Descartando qualquer falsa esperança sobre o futuro do jornalismo em Portugal, Augusto Santos Silva referiu a auto-regulação, a formação e a participação dos profissionais como medidas prioritárias para o combate à desinformação, apenas possível com a “artilharia” da ética jornalística.

O desinteresse pelas notícias

Dados do Eurobarómetro indicam que Portugal é o país da UE onde mais facilmente a população identifica potenciais informações falsas (85%). Contudo, é também o país onde menos se paga pelo acesso a notícias no formato digital, factor que agrava a situação económica dos grupos nacionais de media, cujo lucro a partir do digital é inferior ao prejuízo que resulta das perdas no formato tradicional, ou seja, na compra do jornal impresso.

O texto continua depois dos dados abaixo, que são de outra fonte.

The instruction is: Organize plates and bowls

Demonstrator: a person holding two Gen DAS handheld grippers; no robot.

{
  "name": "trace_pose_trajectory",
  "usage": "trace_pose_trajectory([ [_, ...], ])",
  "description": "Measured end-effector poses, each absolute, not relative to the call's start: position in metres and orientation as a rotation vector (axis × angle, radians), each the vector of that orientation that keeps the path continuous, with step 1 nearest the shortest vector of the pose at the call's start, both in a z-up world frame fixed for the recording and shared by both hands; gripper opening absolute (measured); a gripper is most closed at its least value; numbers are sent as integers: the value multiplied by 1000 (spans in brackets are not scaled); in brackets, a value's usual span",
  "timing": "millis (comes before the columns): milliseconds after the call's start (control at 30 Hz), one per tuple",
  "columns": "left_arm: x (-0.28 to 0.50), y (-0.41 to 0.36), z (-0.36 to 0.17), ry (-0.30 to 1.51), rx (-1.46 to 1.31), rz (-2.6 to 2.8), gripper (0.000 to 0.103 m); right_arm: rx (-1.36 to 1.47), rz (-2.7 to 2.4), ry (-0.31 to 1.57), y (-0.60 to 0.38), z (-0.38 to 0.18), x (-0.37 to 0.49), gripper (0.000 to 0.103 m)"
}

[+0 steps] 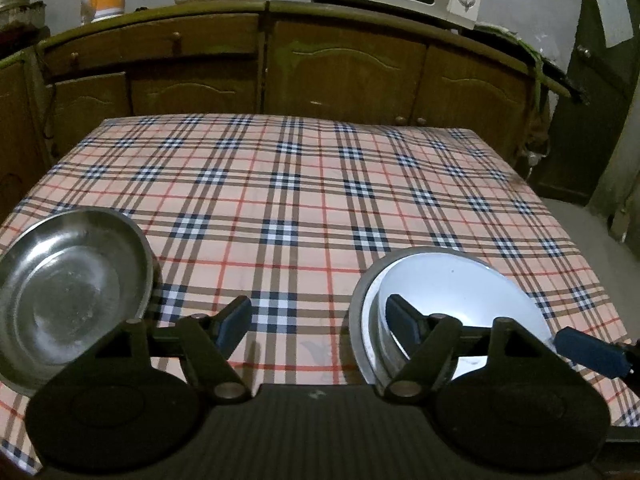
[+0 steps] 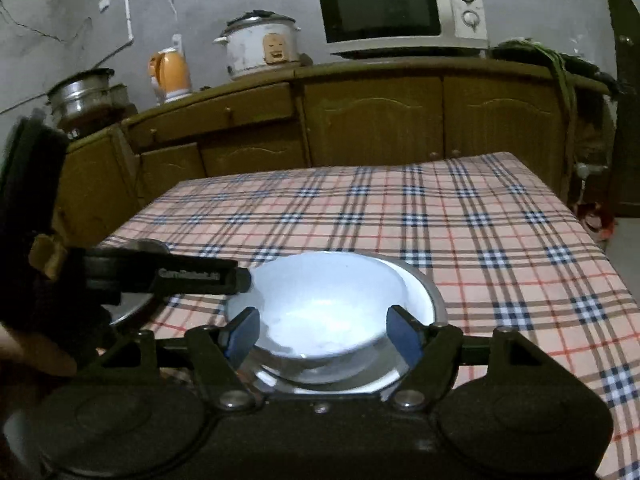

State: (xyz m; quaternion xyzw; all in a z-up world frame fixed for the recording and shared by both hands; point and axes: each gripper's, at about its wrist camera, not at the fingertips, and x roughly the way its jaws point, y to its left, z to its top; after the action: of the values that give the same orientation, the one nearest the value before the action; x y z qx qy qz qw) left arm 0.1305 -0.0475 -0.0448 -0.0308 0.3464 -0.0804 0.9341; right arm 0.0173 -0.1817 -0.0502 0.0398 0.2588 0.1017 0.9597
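A white bowl (image 2: 328,304) sits inside a shallow steel plate (image 2: 426,292) near the table's front edge. My right gripper (image 2: 322,334) is open, its blue pads low on either side of the bowl and not pressing on it. In the left wrist view the same white bowl (image 1: 452,292) lies at the right, and a second steel plate (image 1: 72,296) stands apart at the left. My left gripper (image 1: 320,328) is open over bare cloth between them, its right finger in front of the bowl's rim. From the right wrist view the left gripper (image 2: 240,280) reaches in beside the bowl's left rim.
The table has a checked cloth (image 1: 304,208); it ends at the far side before a wooden cupboard (image 1: 352,76). On the cupboard stand a microwave (image 2: 400,12), a rice cooker (image 2: 260,46), an orange kettle (image 2: 170,74) and a steel pot (image 2: 86,94).
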Motion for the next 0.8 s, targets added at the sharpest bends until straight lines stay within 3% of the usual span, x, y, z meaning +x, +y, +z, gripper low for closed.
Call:
trace_pose_trajectory([
  [633, 131, -55, -60, 696, -78, -207, 80, -92, 106, 519, -170, -63, 24, 84],
  [800, 132, -58, -56, 696, -63, -221, 80, 123, 107, 489, -208, -53, 22, 86],
])
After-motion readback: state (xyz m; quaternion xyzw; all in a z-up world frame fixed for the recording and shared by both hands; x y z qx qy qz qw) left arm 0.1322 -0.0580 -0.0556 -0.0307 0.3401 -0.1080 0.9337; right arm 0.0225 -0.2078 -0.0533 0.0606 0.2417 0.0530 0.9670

Como explicou Vania Baldi, professor associado no ISCTE, o poder simbólico do jornalismo na sociedade tem diminuído nos últimos anos. Além de “imprecisões informativas”, da precarização do sector profissional e do esvanecer de fronteiras entre a informação e entretenimento, o investigador espanhol nota cansaço nas pessoas face ao modelo noticioso.

O desinteresse, acentuado entre os jovens, os mais pobres e os menos escolarizados, advém, como se lê no relatório, da “saturação” da cobertura ininterrupta de temas “importantes para a vida quotidiana”, como a pandemia, eleições ou a guerra. Por isso, três em cada quatro portugueses inquiridos reconhecem que, na Internet, evitam notícias.

A (des)confiança afasta Portugal da Europa

A televisão continua a ser o veículo principal para distribuir as notícias em Portugal, seguida pelas plataformas online. Para Gustavo Cardoso, professor catedrático no ISCTE, nenhum outro assunto se torna tão viral quanto os casos de corrupção. Ao contrário dos outros países europeus, nos quais a imigração domina os debates, Portugal destoa dessa norma. Uma questão de desconfiança, argumentou Gustavo Cardoso, uma vez que a percepção de um maior número casos de corrupção resulta de uma cobertura jornalística mais intensiva.

“Em termos de confiança, na percepção de ‘todos roubam todos’, não somos parecidos com os espanhóis ou os franceses. Para encontrar o mais próximo do nosso caso é preciso atravessar o oceano”, acrescentou o investigador.

Admitindo a necessidade de investir nos media e na formação de profissionais, Vítor Tomé, investigador no ISCTE, argumentou que a literacia mediática, primordial para a formação de sentido crítico, integra um conceito mais amplo – a transliteracia – e apenas pode ser ensinada por aqueles que continuam na procura da verdade.

Por isso, o investigador explicou que a mediatização, documentação, “datificação”, incluindo o algoritmo, são alguns dos elementos que devem integrar a formação no jornalismo, associando ao contexto adquirido os diferentes contextos sociais e respectivas ideologias.

O consórcio da Iberifier, liderado por Ramón Salaverría, investigador espanhol e professor catedrático na Universidade de Navarra, está agora disponível no respectivo site. Para o futuro, o grupo de investigadores e jornalistas pretende delinear um mapa ibero-americano, identificando os media digitais da comunidade lusófona e hispânica.